The best native flowers for bees are goldenrod, mountain mint, bee balm, coneflower, and native asters. Penn State and USDA research backs all six as top performers. Plant them in your yard and you give bees food from spring through the first frost of fall.
I grew all of these in a 10-by-15 foot bed last year and the results blew me away. When I first walked out on a warm July morning, I counted bumble bees the size of my thumb on one stem. Tiny green sweat bees and fuzzy leafcutter bees worked the next stem over. The range of bee sizes and shapes surprised me. I had no idea that many types lived in my area until I gave them the right native bee-friendly plants to visit.
The United States is home to more than 3,500 native bee species and they all have different needs. Some are generalist bees that visit many flower types to gather food. Others are specialists that can only gather pollen from one native plant family. A squash bee feeds only on squash flowers. A sunflower bee needs native sunflowers. If you skip native plants in your garden, these specialists have nowhere to eat and they fade away from your area.

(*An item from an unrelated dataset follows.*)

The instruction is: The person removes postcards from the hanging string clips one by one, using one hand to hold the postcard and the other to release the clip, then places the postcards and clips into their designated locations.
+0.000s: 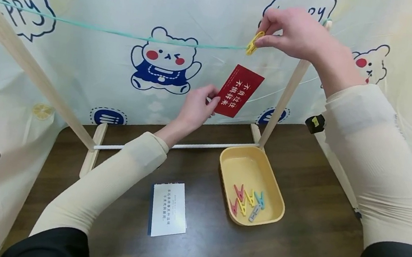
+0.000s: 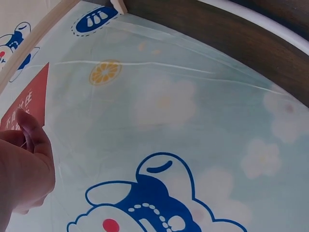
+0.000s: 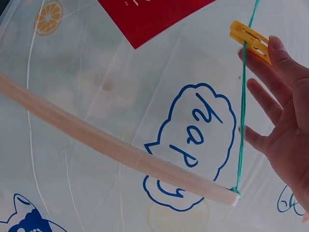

Penn State's trial of 4,500 plant plugs across 85 species found that goldenrod and mountain mint attracted the most insect groups of any species tested. The USDA confirms that these 3,500+ native bee species help boost crop yields across the country. Your backyard matters for keeping these bees around. Even a small patch of the top native plants for bees makes a real dent in the local food supply for wild pollinators.
Spring Bloomers
- Willow (Salix): One of the first food sources for bees in early spring, giving your pollinators much-needed pollen after a long winter fast.
- Wild columbine (Aquilegia): Tubular red and yellow flowers that feed long-tongued bumble bees and draw in your first hummingbirds of the season.
- Redbud (Cercis): Small pink flowers packed along bare branches that offer your bees easy access to early nectar before leaves come in.
Summer Bloomers
- Bee balm (Monarda): Bright red or purple tubular flowers that bring bumble bees and hummingbirds right to your garden throughout your hottest months.
- Coneflower (Echinacea): Flat pink blooms with raised centers that let small bees land and feed with ease during your peak garden season.
- Mountain mint (Pycnanthemum): Dense white flower clusters that attract the widest range of bees, wasps, flies, and beetles to your beds.
Fall Bloomers
- Goldenrod (Solidago): The top pollinator plant in Penn State tests that feeds 50+ insect species on a single stem in your fall garden.
- Native asters (Symphyotrichum): Purple and white daisy-like flowers that give your bees their last big meal before winter sets in.
- Wild bergamot (Monarda fistulosa): Lavender blooms that extend your feeding season into late fall for bumble bees still out gathering stores.
Mix different flower shapes in your garden to serve different bee mouth sizes. Tubular flowers like bee balm feed long-tongued bees. Flat open blooms like coneflower feed short-tongued bees and beetles. Clustered heads like goldenrod serve everyone at once. This mix of shapes gives your whole local bee population a place to eat no matter what size they are or what type of mouth they carry.
Start with 3 to 5 of these species and add more each year as your budget allows. Plant them in clusters so your bees can find them fast. Your garden will build on itself as these perennials spread and fill your beds over time. Within two or three years you'll have a full patch of native bee-friendly plants. It will feed dozens of species and cost you almost nothing to keep going.